What the exercise asks — Using the records below, copy every line that holds the string "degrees".
*** Excerpted records
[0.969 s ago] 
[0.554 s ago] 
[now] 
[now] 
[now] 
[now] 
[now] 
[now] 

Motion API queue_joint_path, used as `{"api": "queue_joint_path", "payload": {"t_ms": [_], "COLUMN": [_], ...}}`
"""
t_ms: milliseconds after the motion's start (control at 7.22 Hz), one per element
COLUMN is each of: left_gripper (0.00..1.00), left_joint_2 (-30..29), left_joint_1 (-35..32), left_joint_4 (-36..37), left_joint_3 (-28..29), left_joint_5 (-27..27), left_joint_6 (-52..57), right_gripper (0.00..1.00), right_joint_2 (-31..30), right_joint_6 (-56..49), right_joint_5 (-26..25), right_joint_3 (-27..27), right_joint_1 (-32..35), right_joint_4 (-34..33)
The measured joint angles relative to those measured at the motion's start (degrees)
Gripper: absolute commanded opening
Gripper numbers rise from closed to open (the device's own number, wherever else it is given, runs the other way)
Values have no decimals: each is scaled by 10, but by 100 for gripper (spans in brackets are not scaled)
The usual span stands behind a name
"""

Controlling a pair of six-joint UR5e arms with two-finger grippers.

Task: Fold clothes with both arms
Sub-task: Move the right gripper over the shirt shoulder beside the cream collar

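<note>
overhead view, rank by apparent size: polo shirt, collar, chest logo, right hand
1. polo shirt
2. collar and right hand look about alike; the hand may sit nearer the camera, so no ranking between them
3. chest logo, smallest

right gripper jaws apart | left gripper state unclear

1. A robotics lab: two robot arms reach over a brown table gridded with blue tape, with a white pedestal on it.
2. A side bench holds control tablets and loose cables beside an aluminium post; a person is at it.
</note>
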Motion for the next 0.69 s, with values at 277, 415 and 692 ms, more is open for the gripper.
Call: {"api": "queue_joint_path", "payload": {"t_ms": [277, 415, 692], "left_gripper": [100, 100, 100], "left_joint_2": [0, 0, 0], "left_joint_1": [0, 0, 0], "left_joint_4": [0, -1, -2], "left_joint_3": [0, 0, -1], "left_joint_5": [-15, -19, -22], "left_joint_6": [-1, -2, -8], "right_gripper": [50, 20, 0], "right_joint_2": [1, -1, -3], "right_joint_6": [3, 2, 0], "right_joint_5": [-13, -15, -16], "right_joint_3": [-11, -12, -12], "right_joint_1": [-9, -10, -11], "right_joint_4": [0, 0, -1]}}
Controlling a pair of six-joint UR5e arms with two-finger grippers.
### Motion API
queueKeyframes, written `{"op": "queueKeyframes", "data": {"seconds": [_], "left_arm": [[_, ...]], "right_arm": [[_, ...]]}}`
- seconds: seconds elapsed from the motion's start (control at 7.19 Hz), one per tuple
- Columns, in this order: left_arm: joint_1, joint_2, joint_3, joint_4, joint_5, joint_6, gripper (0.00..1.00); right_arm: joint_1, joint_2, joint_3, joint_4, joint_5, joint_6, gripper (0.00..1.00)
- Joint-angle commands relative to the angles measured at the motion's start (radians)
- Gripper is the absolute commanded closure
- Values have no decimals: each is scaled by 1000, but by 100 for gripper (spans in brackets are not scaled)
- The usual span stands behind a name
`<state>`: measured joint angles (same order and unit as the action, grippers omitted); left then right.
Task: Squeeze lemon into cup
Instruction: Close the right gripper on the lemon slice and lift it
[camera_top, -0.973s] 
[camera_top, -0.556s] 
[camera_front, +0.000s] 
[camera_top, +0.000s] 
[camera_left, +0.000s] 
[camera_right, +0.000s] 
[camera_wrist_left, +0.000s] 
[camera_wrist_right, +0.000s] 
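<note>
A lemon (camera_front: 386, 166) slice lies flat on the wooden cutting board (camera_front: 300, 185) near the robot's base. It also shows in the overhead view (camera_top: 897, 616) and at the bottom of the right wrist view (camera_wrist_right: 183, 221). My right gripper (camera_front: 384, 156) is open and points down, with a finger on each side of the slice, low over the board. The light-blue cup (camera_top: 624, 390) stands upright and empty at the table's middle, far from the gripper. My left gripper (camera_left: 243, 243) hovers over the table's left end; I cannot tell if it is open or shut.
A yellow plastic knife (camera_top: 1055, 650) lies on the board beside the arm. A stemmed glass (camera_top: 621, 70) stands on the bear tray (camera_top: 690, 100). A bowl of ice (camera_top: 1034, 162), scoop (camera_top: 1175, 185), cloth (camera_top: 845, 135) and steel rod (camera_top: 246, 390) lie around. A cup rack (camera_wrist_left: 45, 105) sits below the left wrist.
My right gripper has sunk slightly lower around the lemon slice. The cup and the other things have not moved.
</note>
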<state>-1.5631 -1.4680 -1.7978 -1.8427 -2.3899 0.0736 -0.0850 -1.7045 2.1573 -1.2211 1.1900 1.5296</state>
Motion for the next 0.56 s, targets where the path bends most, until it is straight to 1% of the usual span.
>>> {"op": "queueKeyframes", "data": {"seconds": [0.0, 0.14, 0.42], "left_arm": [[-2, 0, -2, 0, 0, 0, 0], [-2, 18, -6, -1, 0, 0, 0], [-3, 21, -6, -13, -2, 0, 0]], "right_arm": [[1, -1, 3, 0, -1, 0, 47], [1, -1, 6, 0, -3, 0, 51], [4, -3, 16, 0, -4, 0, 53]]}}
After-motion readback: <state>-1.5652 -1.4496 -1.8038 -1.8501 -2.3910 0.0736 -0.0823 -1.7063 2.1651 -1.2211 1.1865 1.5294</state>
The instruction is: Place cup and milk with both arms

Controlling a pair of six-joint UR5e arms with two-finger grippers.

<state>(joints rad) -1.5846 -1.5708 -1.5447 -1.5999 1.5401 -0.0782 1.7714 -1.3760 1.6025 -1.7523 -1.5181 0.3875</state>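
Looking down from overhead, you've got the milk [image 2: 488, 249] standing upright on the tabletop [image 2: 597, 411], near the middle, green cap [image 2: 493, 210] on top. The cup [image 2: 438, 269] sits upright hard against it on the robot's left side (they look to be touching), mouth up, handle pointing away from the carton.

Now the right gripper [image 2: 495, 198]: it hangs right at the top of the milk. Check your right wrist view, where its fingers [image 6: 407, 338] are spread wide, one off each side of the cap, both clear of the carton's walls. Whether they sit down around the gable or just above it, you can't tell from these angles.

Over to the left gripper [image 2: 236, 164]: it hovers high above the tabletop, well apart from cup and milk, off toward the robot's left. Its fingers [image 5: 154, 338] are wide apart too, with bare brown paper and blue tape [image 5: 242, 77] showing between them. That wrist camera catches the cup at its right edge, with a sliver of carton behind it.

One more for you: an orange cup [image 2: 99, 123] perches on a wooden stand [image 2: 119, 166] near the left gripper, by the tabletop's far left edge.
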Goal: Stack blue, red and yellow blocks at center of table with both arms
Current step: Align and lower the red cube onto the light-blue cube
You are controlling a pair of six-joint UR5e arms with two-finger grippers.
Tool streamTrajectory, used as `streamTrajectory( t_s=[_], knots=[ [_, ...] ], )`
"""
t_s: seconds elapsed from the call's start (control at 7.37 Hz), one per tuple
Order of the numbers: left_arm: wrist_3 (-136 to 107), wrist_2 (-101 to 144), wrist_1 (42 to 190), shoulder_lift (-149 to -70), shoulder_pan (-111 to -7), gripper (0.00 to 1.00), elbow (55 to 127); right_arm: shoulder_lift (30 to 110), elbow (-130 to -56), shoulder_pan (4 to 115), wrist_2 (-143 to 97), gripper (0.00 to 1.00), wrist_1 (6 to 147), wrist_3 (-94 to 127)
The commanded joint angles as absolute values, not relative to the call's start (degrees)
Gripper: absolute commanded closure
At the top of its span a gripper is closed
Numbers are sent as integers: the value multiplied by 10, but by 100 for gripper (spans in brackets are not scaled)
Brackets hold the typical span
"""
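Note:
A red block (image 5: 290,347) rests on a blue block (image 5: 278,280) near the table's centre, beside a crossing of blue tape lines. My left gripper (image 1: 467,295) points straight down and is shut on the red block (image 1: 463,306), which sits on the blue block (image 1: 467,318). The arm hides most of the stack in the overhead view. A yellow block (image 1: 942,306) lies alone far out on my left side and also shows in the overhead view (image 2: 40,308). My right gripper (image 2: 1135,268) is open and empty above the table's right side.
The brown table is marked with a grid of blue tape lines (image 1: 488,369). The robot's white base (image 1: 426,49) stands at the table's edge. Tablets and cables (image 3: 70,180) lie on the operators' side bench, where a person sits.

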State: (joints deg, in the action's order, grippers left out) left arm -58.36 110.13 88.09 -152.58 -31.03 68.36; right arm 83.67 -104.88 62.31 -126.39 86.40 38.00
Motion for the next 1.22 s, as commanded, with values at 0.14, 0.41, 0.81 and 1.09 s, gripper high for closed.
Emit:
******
Exercise output —
The measured joint angles relative to those measured at the motion's start (degrees)
The commanded joint angles as absolute values, not relative to the call's start (degrees)

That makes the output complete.